**WORK INSTRUCTIONS:**
Among the entries below, only the lines starting at the one with "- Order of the" and ending at the one with "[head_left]", both included, are to be printed exactly.

**RECORDED DATA:**
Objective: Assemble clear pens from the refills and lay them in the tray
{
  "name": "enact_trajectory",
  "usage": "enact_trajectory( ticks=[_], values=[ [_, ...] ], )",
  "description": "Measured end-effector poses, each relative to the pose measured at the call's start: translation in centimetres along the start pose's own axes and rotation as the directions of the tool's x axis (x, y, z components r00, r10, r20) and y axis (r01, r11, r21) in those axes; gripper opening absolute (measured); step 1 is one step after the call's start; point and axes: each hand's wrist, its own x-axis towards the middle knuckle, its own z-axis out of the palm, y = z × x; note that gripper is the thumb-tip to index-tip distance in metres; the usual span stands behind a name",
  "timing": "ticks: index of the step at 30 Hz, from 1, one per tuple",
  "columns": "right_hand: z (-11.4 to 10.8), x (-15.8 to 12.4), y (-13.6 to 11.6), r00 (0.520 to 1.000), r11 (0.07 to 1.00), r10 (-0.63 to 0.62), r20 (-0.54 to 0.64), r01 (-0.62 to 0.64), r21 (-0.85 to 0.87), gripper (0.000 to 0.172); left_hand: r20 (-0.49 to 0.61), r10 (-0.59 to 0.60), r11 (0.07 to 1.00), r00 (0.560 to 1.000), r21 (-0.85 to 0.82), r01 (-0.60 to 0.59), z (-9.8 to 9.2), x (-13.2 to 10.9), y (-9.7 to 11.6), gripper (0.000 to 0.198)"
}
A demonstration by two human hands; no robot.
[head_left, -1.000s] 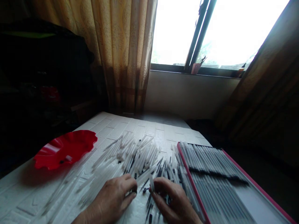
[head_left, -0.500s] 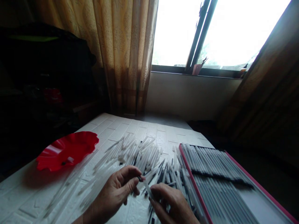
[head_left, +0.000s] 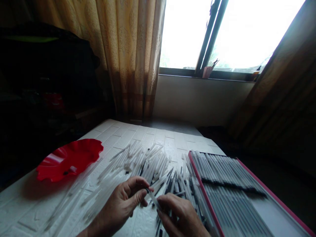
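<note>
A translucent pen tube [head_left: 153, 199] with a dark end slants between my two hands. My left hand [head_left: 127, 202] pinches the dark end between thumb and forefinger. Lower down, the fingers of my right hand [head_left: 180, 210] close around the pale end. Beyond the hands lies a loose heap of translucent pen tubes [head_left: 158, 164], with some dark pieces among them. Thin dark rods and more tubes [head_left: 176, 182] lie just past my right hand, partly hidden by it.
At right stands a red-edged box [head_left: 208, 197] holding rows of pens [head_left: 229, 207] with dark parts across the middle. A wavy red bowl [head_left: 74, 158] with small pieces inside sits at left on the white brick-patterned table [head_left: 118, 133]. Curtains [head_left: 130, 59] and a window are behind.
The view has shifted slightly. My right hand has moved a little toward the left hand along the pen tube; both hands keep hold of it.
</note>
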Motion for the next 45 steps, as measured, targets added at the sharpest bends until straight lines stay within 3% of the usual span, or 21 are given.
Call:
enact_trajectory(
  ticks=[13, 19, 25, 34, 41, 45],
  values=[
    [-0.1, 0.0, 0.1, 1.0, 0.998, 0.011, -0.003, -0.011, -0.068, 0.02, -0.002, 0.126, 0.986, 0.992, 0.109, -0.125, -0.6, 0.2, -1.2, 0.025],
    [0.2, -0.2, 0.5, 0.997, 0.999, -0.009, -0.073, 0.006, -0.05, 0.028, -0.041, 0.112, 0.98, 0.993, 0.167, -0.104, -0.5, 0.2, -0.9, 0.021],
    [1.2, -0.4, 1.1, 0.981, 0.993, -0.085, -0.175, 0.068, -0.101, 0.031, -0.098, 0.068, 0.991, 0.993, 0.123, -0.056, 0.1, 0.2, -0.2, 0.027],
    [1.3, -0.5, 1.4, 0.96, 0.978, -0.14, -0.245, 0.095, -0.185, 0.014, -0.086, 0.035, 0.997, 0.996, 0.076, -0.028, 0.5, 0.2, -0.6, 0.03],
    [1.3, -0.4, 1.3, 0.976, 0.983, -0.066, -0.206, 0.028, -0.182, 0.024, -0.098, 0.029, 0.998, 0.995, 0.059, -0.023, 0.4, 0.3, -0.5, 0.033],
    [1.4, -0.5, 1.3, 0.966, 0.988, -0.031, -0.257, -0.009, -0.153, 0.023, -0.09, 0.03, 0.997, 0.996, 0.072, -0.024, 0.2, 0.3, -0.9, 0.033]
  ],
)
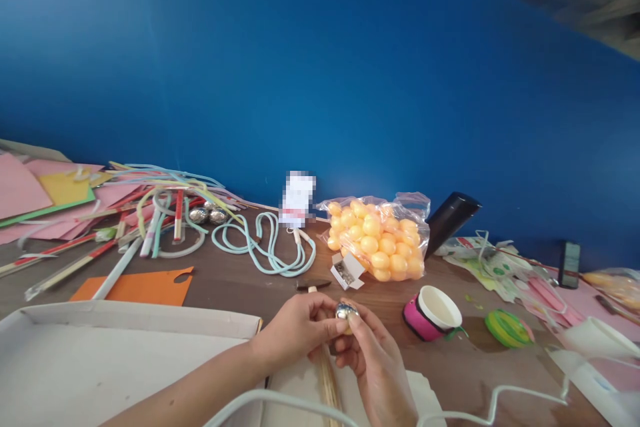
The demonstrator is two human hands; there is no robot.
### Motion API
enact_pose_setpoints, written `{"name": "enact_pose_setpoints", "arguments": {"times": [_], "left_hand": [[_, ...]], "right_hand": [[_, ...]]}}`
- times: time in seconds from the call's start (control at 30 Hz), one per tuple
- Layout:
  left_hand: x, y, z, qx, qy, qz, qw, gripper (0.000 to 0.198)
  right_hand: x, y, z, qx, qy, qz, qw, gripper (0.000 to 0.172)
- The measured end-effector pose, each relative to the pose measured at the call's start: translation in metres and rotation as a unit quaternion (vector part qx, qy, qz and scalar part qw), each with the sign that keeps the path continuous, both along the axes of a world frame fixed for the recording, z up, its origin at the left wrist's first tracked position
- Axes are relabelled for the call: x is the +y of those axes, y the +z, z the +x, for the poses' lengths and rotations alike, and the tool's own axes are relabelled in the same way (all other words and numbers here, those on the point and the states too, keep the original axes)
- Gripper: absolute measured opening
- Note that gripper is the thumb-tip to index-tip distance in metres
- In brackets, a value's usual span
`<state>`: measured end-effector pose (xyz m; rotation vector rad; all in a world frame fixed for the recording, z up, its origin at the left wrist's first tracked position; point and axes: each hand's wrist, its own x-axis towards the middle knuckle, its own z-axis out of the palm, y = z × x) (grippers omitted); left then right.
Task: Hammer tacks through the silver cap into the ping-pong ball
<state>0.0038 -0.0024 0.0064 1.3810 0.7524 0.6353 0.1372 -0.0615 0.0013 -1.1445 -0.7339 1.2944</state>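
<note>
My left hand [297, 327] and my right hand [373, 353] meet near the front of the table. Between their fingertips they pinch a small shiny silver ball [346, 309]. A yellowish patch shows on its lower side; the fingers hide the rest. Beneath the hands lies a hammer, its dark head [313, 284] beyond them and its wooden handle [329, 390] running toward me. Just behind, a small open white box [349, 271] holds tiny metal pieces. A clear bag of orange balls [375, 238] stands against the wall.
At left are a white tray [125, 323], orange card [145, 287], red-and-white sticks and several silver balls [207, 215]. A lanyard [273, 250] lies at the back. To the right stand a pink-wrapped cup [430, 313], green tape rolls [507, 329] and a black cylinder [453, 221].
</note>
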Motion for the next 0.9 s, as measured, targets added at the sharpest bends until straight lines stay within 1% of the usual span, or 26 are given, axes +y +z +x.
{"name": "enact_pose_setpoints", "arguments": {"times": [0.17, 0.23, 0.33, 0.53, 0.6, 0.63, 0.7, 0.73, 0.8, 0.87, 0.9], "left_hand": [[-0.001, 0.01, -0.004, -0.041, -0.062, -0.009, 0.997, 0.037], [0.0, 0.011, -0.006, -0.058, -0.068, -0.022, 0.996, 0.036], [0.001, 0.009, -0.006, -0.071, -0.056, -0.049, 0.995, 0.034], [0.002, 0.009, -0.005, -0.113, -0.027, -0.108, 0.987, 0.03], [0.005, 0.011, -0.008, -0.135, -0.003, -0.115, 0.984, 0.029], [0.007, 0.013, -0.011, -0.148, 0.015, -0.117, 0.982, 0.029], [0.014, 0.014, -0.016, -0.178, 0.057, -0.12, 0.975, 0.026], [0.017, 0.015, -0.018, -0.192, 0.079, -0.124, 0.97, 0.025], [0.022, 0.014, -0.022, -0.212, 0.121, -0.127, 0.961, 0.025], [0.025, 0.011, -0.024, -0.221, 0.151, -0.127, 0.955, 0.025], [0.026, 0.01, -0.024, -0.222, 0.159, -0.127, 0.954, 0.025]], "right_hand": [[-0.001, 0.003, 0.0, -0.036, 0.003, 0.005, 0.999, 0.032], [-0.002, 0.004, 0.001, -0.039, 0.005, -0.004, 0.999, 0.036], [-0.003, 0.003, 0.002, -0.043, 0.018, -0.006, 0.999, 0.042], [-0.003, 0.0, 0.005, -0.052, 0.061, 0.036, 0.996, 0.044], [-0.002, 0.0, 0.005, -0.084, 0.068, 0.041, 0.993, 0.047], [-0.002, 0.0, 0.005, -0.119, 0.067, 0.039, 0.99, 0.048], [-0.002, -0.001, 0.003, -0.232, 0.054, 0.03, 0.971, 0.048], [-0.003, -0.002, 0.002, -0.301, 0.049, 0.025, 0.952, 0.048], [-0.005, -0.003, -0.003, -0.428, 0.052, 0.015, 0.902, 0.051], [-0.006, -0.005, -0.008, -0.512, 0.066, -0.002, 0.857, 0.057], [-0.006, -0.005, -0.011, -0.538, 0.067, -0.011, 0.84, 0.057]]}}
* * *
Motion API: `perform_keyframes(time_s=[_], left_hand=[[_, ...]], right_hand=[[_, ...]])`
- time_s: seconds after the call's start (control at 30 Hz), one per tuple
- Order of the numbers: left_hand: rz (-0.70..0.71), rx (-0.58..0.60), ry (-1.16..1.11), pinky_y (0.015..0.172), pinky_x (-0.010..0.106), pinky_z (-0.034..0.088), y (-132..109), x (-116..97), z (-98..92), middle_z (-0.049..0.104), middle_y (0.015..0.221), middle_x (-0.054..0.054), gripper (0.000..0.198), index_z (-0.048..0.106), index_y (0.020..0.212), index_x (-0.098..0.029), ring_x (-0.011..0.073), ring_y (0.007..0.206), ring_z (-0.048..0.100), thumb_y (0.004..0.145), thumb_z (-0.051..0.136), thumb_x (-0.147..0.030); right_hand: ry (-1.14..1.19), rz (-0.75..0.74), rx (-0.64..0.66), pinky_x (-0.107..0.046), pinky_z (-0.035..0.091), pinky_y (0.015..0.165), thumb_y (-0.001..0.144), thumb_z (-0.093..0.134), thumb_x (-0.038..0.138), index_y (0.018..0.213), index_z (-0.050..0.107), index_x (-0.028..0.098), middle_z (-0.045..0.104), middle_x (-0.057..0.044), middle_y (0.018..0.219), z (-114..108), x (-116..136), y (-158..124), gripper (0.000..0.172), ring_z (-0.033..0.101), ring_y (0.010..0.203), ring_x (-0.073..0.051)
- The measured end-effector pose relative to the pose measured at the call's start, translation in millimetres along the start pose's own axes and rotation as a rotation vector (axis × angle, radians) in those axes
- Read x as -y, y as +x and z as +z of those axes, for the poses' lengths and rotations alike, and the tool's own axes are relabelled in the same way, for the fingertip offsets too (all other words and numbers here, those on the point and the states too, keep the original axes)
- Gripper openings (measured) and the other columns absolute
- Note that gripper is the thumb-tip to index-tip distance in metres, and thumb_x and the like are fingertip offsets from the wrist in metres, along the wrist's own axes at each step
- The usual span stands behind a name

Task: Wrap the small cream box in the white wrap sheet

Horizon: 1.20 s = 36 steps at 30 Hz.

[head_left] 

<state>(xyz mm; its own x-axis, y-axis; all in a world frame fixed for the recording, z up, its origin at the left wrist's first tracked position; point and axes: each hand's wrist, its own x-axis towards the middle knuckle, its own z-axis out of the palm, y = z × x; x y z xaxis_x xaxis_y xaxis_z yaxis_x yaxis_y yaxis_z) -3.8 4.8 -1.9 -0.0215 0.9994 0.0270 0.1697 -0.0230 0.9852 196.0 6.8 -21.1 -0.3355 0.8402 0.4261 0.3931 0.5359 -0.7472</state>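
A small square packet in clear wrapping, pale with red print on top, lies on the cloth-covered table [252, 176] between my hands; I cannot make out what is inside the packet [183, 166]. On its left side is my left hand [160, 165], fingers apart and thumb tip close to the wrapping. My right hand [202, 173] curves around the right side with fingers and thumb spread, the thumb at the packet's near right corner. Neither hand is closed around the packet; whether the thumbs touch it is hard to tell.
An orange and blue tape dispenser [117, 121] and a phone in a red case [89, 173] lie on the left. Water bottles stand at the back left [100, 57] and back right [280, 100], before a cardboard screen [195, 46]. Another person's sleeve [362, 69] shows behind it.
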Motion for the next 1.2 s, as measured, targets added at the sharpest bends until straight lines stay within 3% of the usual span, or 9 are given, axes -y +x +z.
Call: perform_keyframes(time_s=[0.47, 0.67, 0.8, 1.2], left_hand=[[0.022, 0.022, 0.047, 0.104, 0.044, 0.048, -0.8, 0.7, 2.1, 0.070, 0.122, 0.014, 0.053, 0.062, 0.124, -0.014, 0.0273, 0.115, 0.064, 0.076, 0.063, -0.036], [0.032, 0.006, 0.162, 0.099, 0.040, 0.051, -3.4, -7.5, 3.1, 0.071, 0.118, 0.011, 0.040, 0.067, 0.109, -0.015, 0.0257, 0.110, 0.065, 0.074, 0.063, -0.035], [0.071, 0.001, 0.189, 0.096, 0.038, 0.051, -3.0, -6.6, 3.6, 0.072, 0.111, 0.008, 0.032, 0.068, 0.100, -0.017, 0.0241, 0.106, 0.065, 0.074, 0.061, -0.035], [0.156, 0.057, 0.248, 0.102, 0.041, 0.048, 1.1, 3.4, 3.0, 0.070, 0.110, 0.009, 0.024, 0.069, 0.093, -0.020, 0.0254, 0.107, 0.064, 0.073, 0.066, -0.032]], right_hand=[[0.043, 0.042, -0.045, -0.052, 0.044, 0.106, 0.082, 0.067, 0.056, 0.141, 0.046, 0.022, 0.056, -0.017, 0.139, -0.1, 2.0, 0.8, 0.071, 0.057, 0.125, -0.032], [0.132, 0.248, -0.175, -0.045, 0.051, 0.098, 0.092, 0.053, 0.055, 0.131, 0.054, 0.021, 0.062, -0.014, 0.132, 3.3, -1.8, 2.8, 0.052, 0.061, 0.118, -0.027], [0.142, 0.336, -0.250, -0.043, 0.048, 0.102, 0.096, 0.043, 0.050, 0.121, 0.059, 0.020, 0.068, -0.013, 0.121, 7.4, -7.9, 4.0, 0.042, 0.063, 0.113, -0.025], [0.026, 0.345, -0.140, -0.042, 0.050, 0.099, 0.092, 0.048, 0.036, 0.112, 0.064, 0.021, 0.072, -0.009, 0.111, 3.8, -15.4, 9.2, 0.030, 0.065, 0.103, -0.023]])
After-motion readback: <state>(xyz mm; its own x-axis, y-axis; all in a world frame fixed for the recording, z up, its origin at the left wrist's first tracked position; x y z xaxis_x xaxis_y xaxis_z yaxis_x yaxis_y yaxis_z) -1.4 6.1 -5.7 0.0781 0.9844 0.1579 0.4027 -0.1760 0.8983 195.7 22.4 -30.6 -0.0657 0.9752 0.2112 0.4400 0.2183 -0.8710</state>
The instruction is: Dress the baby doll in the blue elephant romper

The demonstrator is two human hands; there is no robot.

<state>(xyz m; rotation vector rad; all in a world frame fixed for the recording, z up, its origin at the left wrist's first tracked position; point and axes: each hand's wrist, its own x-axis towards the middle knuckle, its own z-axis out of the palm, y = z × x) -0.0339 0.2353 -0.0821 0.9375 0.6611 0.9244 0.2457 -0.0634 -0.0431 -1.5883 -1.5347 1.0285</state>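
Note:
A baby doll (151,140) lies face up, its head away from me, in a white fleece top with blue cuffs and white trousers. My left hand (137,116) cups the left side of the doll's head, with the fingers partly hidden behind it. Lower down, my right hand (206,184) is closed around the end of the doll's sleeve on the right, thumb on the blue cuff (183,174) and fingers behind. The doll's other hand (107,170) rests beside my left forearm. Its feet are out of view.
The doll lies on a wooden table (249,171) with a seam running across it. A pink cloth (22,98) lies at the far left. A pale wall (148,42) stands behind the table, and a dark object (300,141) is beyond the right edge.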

**TASK RESULT:**
- Order of the numbers: left_hand: rz (-0.70..0.71), rx (-0.58..0.60), ry (-1.16..1.11), pinky_y (0.015..0.172), pinky_x (-0.010..0.106), pinky_z (-0.034..0.088), y (-132..109), x (-116..97), z (-98..92), middle_z (-0.049..0.104), middle_y (0.015..0.221), middle_x (-0.054..0.054), gripper (0.000..0.198), index_z (-0.048..0.106), index_y (0.020..0.212), index_x (-0.098..0.029), ring_x (-0.011..0.073), ring_y (0.007..0.206), ring_z (-0.048..0.100), thumb_y (0.004..0.145), thumb_z (-0.051..0.136), thumb_x (-0.147..0.030); right_hand: ry (-1.14..1.19), rz (-0.75..0.74), rx (-0.64..0.66), pinky_x (-0.107..0.046), pinky_z (-0.035..0.091), pinky_y (0.015..0.165), thumb_y (-0.001..0.144), thumb_z (-0.093..0.134), thumb_x (-0.038..0.138), index_y (0.018..0.213), index_z (-0.050..0.107), index_x (-0.028..0.098), middle_z (-0.045..0.104), middle_x (-0.057..0.044), middle_y (0.018..0.219), z (-114..108), x (-116..136), y (-158..124), gripper (0.000..0.172), ring_z (-0.033..0.101), ring_y (0.010..0.203), ring_x (-0.073..0.051)
- The measured end-effector pose relative to the pose measured at the call's start, translation in millimetres along the start pose's own axes and rotation as a rotation vector (axis × angle, radians) in those axes
- Read x as -y, y as +x and z as +z of those axes, for the poses' lengths and rotations alike, and the tool's own axes are relabelled in the same way, for the fingertip offsets too (all other words and numbers here, those on the point and the states too, keep the original axes)
- Gripper openings (measured) and the other columns absolute
- Note that gripper is the thumb-tip to index-tip distance in metres, and thumb_x and the like are fingertip offsets from the wrist in metres, along the wrist's own axes at each step
- The usual span stands behind a name

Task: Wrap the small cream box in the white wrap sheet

Horizon: 1.20 s = 36 steps at 30 Hz.

[head_left] 

The response to the exercise is now finished.